▶ Task statement: Print the listing below again, exactly. Skip the pictures.

▶ Given material:

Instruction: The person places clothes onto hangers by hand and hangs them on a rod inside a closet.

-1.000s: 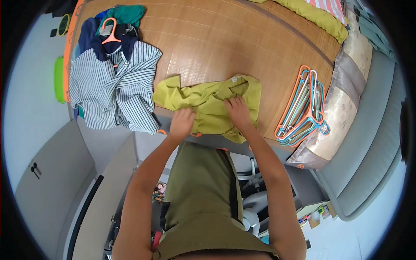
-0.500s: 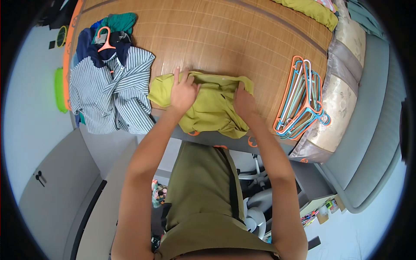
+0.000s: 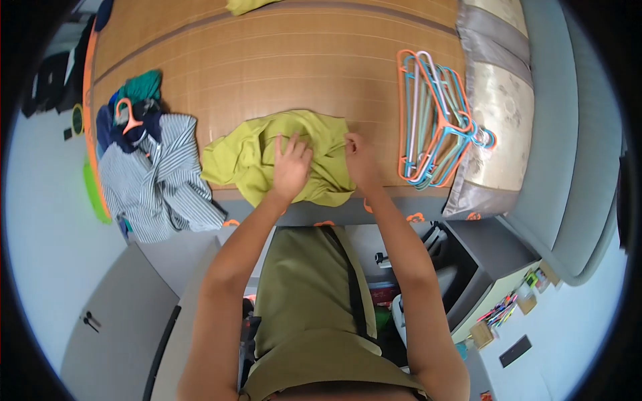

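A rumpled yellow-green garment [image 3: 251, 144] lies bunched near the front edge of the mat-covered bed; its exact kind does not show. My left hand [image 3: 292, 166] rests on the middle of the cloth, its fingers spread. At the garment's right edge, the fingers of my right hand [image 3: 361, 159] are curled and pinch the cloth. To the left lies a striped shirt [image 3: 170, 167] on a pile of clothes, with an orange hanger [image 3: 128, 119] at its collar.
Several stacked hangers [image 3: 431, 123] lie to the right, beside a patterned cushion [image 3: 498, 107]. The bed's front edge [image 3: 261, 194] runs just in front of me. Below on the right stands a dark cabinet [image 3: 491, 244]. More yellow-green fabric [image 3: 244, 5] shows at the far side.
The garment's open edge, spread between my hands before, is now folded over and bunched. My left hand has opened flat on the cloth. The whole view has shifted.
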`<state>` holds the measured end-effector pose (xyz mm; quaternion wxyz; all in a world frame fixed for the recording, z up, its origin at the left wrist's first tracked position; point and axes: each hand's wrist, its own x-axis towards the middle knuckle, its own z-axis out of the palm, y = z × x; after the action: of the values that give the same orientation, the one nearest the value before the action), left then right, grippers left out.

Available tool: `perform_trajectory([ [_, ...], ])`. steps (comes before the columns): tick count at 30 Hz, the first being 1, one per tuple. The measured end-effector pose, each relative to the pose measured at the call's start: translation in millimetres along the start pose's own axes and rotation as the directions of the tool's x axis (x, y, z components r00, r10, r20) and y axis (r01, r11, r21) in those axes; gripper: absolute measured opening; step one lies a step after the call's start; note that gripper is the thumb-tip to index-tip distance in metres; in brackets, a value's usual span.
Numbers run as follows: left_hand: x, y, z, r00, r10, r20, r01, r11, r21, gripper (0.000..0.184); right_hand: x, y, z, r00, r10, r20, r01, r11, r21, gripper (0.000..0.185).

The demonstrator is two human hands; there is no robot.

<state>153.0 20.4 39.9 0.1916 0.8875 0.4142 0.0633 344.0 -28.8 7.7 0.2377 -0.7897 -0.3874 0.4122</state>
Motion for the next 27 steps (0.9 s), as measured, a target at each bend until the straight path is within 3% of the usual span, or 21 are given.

▶ Result of the task:
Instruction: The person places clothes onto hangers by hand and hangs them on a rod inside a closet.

-1.000s: 
-0.500s: 
+0.000s: 

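A rumpled yellow-green garment [image 3: 251, 144] lies bunched near the front edge of the mat-covered bed; its exact kind does not show. My left hand [image 3: 292, 166] rests on the middle of the cloth, its fingers spread. At the garment's right edge, the fingers of my right hand [image 3: 361, 159] are curled and pinch the cloth. To the left lies a striped shirt [image 3: 170, 167] on a pile of clothes, with an orange hanger [image 3: 128, 119] at its collar.
Several stacked hangers [image 3: 431, 123] lie to the right, beside a patterned cushion [image 3: 498, 107]. The bed's front edge [image 3: 261, 194] runs just in front of me. Below on the right stands a dark cabinet [image 3: 491, 244]. More yellow-green fabric [image 3: 244, 5] shows at the far side.
The garment's open edge, spread between my hands before, is now folded over and bunched. My left hand has opened flat on the cloth. The whole view has shifted.
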`<state>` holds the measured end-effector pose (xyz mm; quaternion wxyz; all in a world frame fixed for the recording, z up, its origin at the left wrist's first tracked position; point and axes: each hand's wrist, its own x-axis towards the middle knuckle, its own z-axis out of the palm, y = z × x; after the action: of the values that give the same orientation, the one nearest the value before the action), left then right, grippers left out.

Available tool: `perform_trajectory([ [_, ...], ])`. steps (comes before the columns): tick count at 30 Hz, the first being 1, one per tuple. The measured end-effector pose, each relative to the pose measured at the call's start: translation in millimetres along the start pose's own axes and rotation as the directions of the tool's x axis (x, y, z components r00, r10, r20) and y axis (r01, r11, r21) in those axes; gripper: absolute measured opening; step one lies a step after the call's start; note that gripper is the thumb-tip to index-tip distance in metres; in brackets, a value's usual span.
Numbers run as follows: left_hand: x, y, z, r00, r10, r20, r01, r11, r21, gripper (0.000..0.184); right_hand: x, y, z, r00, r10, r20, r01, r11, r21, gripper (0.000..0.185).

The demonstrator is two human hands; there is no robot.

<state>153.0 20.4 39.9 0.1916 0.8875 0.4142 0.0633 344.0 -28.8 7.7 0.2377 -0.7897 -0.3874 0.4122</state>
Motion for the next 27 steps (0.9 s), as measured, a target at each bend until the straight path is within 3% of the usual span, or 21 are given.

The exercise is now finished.